§ REQUIRED WORK
Write the data out again, character for character, with no images.

§ STORED DATA
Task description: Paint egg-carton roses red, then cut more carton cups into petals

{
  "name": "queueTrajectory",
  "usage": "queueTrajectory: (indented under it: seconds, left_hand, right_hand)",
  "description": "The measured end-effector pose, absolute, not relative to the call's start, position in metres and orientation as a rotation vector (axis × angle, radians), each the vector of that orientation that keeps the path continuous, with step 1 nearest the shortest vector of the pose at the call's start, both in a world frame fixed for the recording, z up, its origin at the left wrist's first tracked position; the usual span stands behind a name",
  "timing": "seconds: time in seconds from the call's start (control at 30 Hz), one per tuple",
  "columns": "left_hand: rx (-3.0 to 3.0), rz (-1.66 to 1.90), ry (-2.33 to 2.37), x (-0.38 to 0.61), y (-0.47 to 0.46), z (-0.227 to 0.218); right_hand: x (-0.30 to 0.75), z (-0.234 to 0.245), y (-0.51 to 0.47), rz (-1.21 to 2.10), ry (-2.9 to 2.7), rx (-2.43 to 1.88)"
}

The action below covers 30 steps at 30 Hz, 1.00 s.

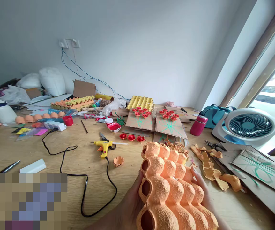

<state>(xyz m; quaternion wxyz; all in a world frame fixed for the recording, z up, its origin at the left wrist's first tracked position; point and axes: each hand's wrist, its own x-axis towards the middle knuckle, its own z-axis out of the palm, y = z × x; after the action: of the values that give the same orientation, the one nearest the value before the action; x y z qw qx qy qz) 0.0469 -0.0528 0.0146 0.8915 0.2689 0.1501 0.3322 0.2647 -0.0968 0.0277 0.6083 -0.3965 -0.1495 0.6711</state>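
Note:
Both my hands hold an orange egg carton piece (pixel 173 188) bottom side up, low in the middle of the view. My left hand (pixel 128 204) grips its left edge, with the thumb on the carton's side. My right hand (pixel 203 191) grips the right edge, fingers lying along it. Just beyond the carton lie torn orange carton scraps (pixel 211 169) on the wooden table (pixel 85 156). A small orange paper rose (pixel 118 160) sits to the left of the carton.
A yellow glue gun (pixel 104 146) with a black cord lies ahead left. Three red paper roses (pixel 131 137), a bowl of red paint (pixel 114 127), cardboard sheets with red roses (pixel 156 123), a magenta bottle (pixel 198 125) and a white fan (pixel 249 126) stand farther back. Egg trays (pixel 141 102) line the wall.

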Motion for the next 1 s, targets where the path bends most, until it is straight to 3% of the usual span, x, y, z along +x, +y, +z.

§ TASK SOLUTION
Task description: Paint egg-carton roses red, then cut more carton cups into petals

{
  "name": "queueTrajectory",
  "usage": "queueTrajectory: (indented under it: seconds, left_hand, right_hand)",
  "description": "The measured end-effector pose, absolute, not relative to the call's start, position in metres and orientation as a rotation vector (axis × angle, radians), each the vector of that orientation that keeps the path continuous, with step 1 nearest the shortest vector of the pose at the call's start, both in a world frame fixed for the recording, z up, its origin at the left wrist's first tracked position; the usual span stands behind a name",
  "timing": "seconds: time in seconds from the call's start (control at 30 Hz), one per tuple",
  "columns": "left_hand: rx (-3.0 to 3.0), rz (-1.66 to 1.90), ry (-2.33 to 2.37), x (-0.38 to 0.61), y (-0.47 to 0.46), z (-0.227 to 0.218); right_hand: x (-0.30 to 0.75), z (-0.234 to 0.245), y (-0.51 to 0.47), rz (-1.21 to 2.10), ry (-2.9 to 2.7), rx (-2.43 to 1.88)"
}

The action below covers 30 steps at 30 Hz, 1.00 s.


<state>(xyz m; quaternion wxyz; all in a world frame fixed for the recording, z up, its origin at the left wrist's first tracked position; point and axes: each hand's wrist, its own x-axis towards the middle knuckle, its own z-axis out of the palm, y = z × x; after the action: of the values that give the same orientation, the one nearest the value before the action; x y z qw qx qy qz) 0.0469 -0.0528 0.0146 0.8915 0.2689 0.1501 0.3322 0.2647 -0.0968 0.0277 0.6083 -0.3965 -0.1495 0.6711</state>
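Note:
Both my hands hold an orange egg carton piece (pixel 173 188) bottom side up, low in the middle of the view. My left hand (pixel 128 204) grips its left edge, with the thumb on the carton's side. My right hand (pixel 203 191) grips the right edge, fingers lying along it. Just beyond the carton lie torn orange carton scraps (pixel 211 169) on the wooden table (pixel 85 156). A small orange paper rose (pixel 118 160) sits to the left of the carton.
A yellow glue gun (pixel 104 146) with a black cord lies ahead left. Three red paper roses (pixel 131 137), a bowl of red paint (pixel 114 127), cardboard sheets with red roses (pixel 156 123), a magenta bottle (pixel 198 125) and a white fan (pixel 249 126) stand farther back. Egg trays (pixel 141 102) line the wall.
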
Motion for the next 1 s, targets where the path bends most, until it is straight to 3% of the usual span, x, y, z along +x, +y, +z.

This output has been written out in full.